We write it to handle a pre-compiled binary of the scenario, for better performances.
Pulumi.yaml
name: stateful-webapp
description: The scenario to deploy the stateful web app challenge.
runtime:
name: go
options:
binary: ./main
Create the Go module using go mod init example.
Then, we write the scenario file.
main.go
package main
import (
"github.com/ctfer-io/chall-manager/sdk"
"github.com/ctfer-io/chall-manager/sdk/kubernetes"
"github.com/pulumi/pulumi/sdk/v3/go/pulumi"
)
func main() {
sdk.Run(func(req *sdk.Request, resp *sdk.Response, opts ...pulumi.ResourceOption) error {
cm, err := kubernetes.NewExposedMonopod(req.Ctx, "example", &kubernetes.ExposedMonopodArgs{
Identity: pulumi.String(req.Config.Identity), // identity will be prepended to hostname
Hostname: pulumi.String("brefctf.ctfer.io"), // CTF hostname
Container: kubernetes.ContainerArgs{
Image: pulumi.String("account/challenge:latest"), // challenge Docker image
Ports: kubernetes.PortBindingArray{
kubernetes.PortBindingArgs{
Port: pulumi.Int(8080),
ExposeType: kubernetes.ExposeIngress,
},
},
},
IngressAnnotations: pulumi.ToStringMap(map[string]string{ // annotations for the ingress to target the service
"traefik.ingress.kubernetes.io/router.entrypoints": "web, websecure",
}),
IngressNamespace: pulumi.String("networking"), // the namespace in which the ingress is deployed
IngressLabels: pulumi.ToStringMap(map[string]string{ // the labels of the ingress pods
"app": "traefik",
}),
}, opts...)
if err != nil {
return err
}
resp.ConnectionInfo = pulumi.Sprintf("curl -v https://%s", cm.URLs.MapIndex(pulumi.String("8080/TCP"))) // a simple web server
return nil
})
}
Download the required dependencies using go mod tidy.
To test it you can open a terminal and execute pulumi up. It requires your host machine to have a kubeconfig or a ServiceAccount token in its filesystem, i.e. you are able to execute commands like kubectl get pods -A.
Finally, compile using CGO_ENABLED=0 go build ./main main.go.
Send it to chall-manager
We’ll use chall-manager-cli for simplicity.
The challenge is ready to be deployed.
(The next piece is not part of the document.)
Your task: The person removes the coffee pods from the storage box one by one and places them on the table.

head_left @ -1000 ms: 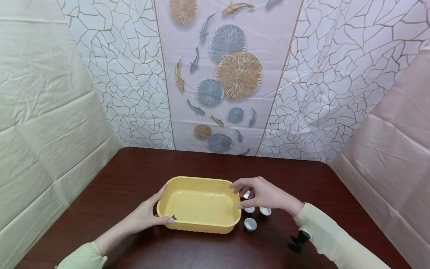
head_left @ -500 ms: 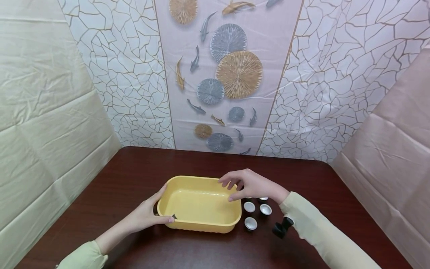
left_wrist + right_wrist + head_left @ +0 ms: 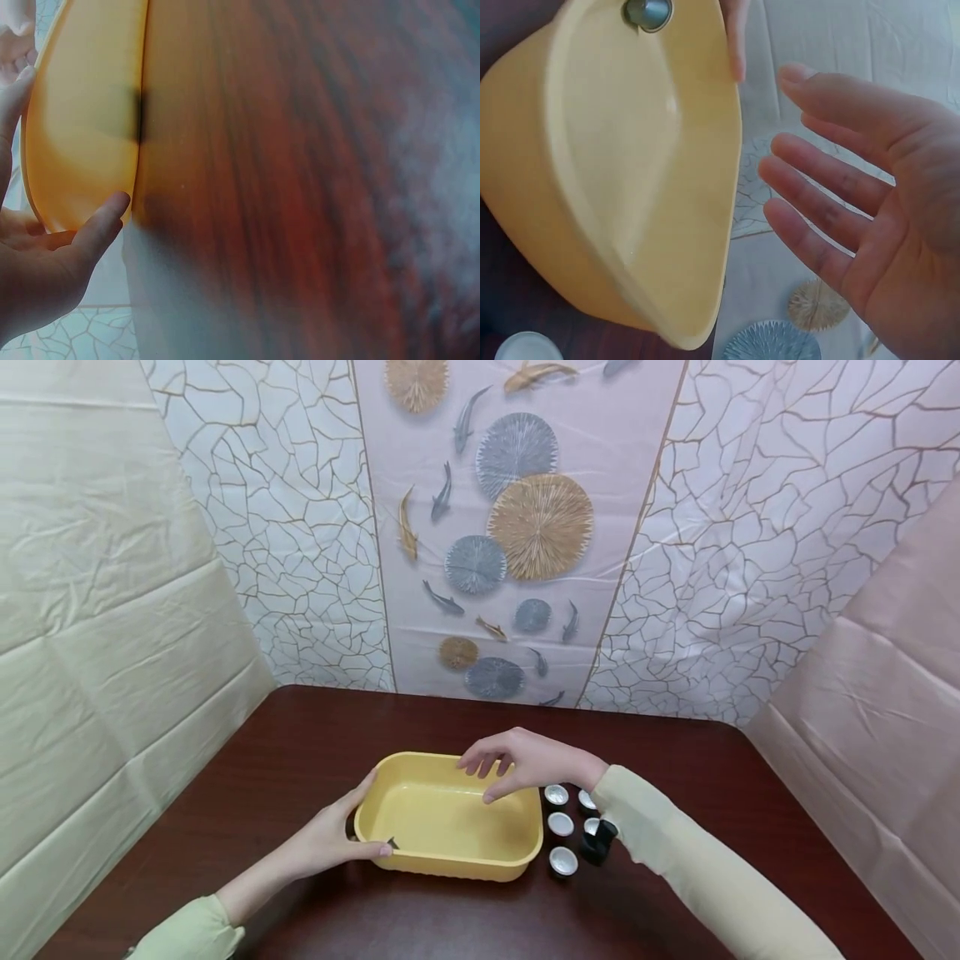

To provide it to chall-manager, you have to build the scenario OCI blob.
As the scenario has been compiled, we only have to archive the Pulumi.yaml and main files. Let’s consider they are in a directory scenario.
The following command helps you package this all in the OCI blob and push it to the OCI registry of your infrastructure.
chall-manager-cli scenario \
--scenario "my.registry.tld/name:tag" \
--directory "path/to/scenario" \
--username "username" --password "password"
Then, you have to create the challenge (e.g. some-challenge) in chall-manager. You can do it using the gRPC API or the HTTP gateway.
chall-manager-cli --url chall-manager:8080 challenge create \
--id "some-challenge" \
--scenario "my.registry.tld/name:tag"
Now, chall-manager is able to deploy our challenge for players.
Deploy instances
To deploy instances, we’ll mock a player (e.g. mocking-bird) Challenge on Demand request.
In reality, it would be to the downstream platform to handle the previous step and this one, but it is considered out of scope.
chall-manager-cli --url chall-manager:8080 instance create \
--challenge_id "some-challenge" \
--source_id "mocking-bird"
This will return us the connection information to our instance of the challenge.